§ Work item
Every picture should be left out, but the lines below must be repeated exactly.
Information supplied below:
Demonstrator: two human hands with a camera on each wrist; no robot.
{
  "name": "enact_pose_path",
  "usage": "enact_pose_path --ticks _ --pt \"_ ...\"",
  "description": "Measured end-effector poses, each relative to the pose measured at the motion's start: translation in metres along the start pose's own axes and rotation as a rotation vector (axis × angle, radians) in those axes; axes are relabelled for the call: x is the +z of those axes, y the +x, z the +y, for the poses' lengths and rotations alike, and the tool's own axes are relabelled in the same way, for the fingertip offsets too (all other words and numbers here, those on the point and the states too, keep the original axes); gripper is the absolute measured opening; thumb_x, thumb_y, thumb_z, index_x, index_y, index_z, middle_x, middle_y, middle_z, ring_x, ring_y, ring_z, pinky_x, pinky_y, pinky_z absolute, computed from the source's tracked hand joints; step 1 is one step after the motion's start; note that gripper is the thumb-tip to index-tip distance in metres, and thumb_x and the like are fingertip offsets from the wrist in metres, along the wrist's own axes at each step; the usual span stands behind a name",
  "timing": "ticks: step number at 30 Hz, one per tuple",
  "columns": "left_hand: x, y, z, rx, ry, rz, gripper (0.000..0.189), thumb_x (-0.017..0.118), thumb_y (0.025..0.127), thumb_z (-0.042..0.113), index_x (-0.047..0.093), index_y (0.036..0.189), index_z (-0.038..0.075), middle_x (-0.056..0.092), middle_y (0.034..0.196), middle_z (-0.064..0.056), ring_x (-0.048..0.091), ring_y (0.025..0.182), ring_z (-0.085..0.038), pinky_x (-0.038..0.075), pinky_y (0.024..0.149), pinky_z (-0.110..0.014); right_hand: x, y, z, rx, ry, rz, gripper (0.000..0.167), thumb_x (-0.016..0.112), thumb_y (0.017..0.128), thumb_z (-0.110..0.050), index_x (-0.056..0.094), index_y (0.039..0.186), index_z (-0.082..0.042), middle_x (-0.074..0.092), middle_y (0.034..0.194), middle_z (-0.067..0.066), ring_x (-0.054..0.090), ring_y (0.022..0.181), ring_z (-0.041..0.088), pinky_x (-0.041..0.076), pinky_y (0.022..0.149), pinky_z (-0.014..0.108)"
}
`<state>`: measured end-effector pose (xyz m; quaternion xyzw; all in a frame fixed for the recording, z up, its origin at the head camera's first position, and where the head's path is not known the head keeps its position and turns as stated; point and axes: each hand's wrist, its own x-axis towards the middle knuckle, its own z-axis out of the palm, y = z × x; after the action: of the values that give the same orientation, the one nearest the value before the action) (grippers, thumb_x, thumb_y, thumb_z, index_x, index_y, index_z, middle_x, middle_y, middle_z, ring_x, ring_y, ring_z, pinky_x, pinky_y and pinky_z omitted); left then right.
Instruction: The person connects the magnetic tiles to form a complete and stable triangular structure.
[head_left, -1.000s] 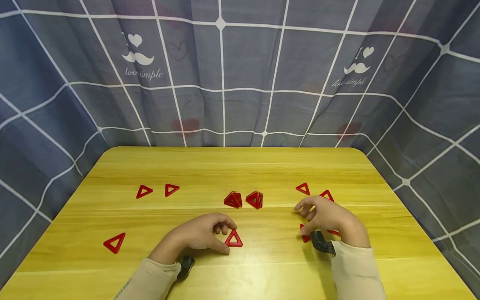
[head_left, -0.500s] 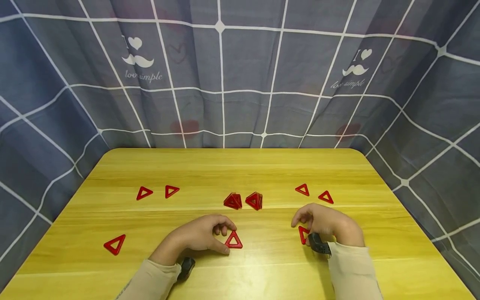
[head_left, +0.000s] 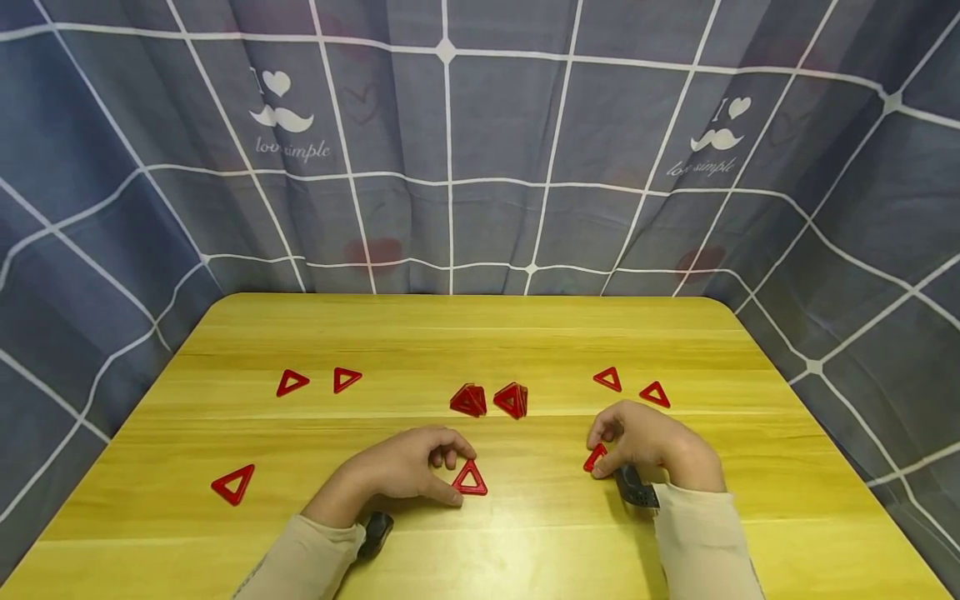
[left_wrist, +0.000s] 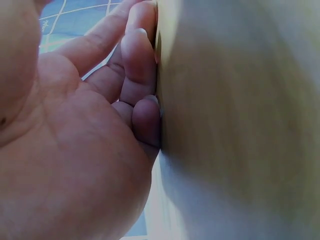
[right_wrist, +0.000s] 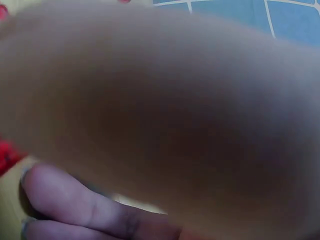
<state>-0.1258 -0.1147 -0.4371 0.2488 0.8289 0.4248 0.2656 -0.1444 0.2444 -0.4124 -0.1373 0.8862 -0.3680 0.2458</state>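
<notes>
My left hand (head_left: 405,467) rests on the table, its index fingertip and thumb at the left side of a red open-centred triangle (head_left: 470,479). In the left wrist view the other fingers (left_wrist: 139,57) curl against the tabletop; that triangle is out of sight there. To the right, my right hand (head_left: 648,442) pinches another red triangle (head_left: 595,458) between thumb and index finger, low over the table. Part of a red piece (right_wrist: 7,157) shows at the left edge of the blurred right wrist view. The hand hides whatever lies beneath its palm.
Two small stacks of red triangles, a left one (head_left: 468,400) and a right one (head_left: 512,400), sit mid-table. Single triangles lie to the left (head_left: 234,485), farther back left (head_left: 292,382), and back right (head_left: 655,394). A grey checked curtain (head_left: 487,150) surrounds the wooden table (head_left: 465,333).
My right hand has come down around the triangle near it and now pinches it, turning it and shifting it slightly left. The left hand and its triangle have stayed put.
</notes>
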Motion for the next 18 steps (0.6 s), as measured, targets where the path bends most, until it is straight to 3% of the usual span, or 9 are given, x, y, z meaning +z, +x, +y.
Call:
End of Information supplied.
§ Task result
Demonstrator: two human hands with a camera on each wrist; no robot.
{
  "name": "enact_pose_path",
  "usage": "enact_pose_path --ticks _ --pt \"_ ...\"",
  "description": "Measured end-effector poses, each relative to the pose measured at the motion's start: translation in metres along the start pose's own axes and rotation as a rotation vector (axis × angle, radians) in those axes; axes are relabelled for the call: x is the +z of those axes, y the +x, z the +y, for the poses' lengths and rotations alike, and the tool's own axes are relabelled in the same way, for the fingertip offsets too (all other words and numbers here, those on the point and the states too, keep the original axes); gripper is the absolute measured opening; thumb_x, thumb_y, thumb_z, index_x, index_y, index_z, middle_x, middle_y, middle_z, ring_x, ring_y, ring_z, pinky_x, pinky_y, pinky_z absolute, computed from the source's tracked hand joints; step 1 is one step after the motion's start; note that gripper is the thumb-tip to index-tip distance in metres, and thumb_x and the like are fingertip offsets from the wrist in metres, along the wrist's own axes at each step; the usual span stands behind a name",
  "timing": "ticks: step number at 30 Hz, one per tuple",
  "columns": "left_hand: x, y, z, rx, ry, rz, gripper (0.000..0.189), thumb_x (-0.017..0.118), thumb_y (0.025..0.127), thumb_z (-0.042..0.113), index_x (-0.047..0.093), index_y (0.036..0.189), index_z (-0.038..0.075), middle_x (-0.056..0.092), middle_y (0.034..0.196), middle_z (-0.064..0.056), ring_x (-0.048..0.091), ring_y (0.025..0.182), ring_z (-0.085..0.038), pinky_x (-0.038..0.075), pinky_y (0.024..0.149), pinky_z (-0.110..0.014); right_hand: x, y, z, rx, ry, rz, gripper (0.000..0.167), thumb_x (-0.016..0.112), thumb_y (0.017..0.128), thumb_z (-0.110..0.050), index_x (-0.056..0.094), index_y (0.039..0.186), index_z (-0.082..0.042), middle_x (-0.074..0.092), middle_y (0.034..0.194), middle_z (-0.067..0.066), ring_x (-0.054..0.090), ring_y (0.022..0.181), ring_z (-0.041..0.088), pinky_x (-0.041..0.076), pinky_y (0.022..0.149), pinky_z (-0.014..0.108)"
}
`<state>`: measured end-effector pose (xyz m; quaternion xyzw; all in a frame fixed for the recording, z up, its origin at the head camera's first position, and where the head's path is not known the head keeps its position and turns as stated; point and axes: each hand's wrist, its own x-axis towards the middle knuckle, its own z-axis out of the palm, y = z × x; after the action: of the values that give the same orientation, the one nearest the value before the action) (grippers, thumb_x, thumb_y, thumb_z, index_x, index_y, index_z, middle_x, middle_y, middle_z, ring_x, ring_y, ring_z, pinky_x, pinky_y and pinky_z omitted); left then right.
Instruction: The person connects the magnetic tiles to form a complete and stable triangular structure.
[head_left, -1.000s] 
[head_left, -0.500s] 
[head_left, +0.000s] 
[left_wrist, +0.000s] 
[right_wrist, +0.000s] 
<state>-0.1258 -0.1147 -0.4371 0.2488 0.8289 0.4248 0.2656 -0.1444 0.2444 -0.4124 -0.1373 0.8862 -0.3680 0.2458</state>
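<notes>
My left hand (head_left: 405,467) rests on the table, its index fingertip and thumb at the left side of a red open-centred triangle (head_left: 470,479). In the left wrist view the other fingers (left_wrist: 139,57) curl against the tabletop; that triangle is out of sight there. To the right, my right hand (head_left: 648,442) pinches another red triangle (head_left: 595,458) between thumb and index finger, low over the table. Part of a red piece (right_wrist: 7,157) shows at the left edge of the blurred right wrist view. The hand hides whatever lies beneath its palm.
Two small stacks of red triangles, a left one (head_left: 468,400) and a right one (head_left: 512,400), sit mid-table. Single triangles lie to the left (head_left: 234,485), farther back left (head_left: 292,382), and back right (head_left: 655,394). A grey checked curtain (head_left: 487,150) surrounds the wooden table (head_left: 465,333).
My right hand has come down around the triangle near it and now pinches it, turning it and shifting it slightly left. The left hand and its triangle have stayed put.
</notes>
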Motion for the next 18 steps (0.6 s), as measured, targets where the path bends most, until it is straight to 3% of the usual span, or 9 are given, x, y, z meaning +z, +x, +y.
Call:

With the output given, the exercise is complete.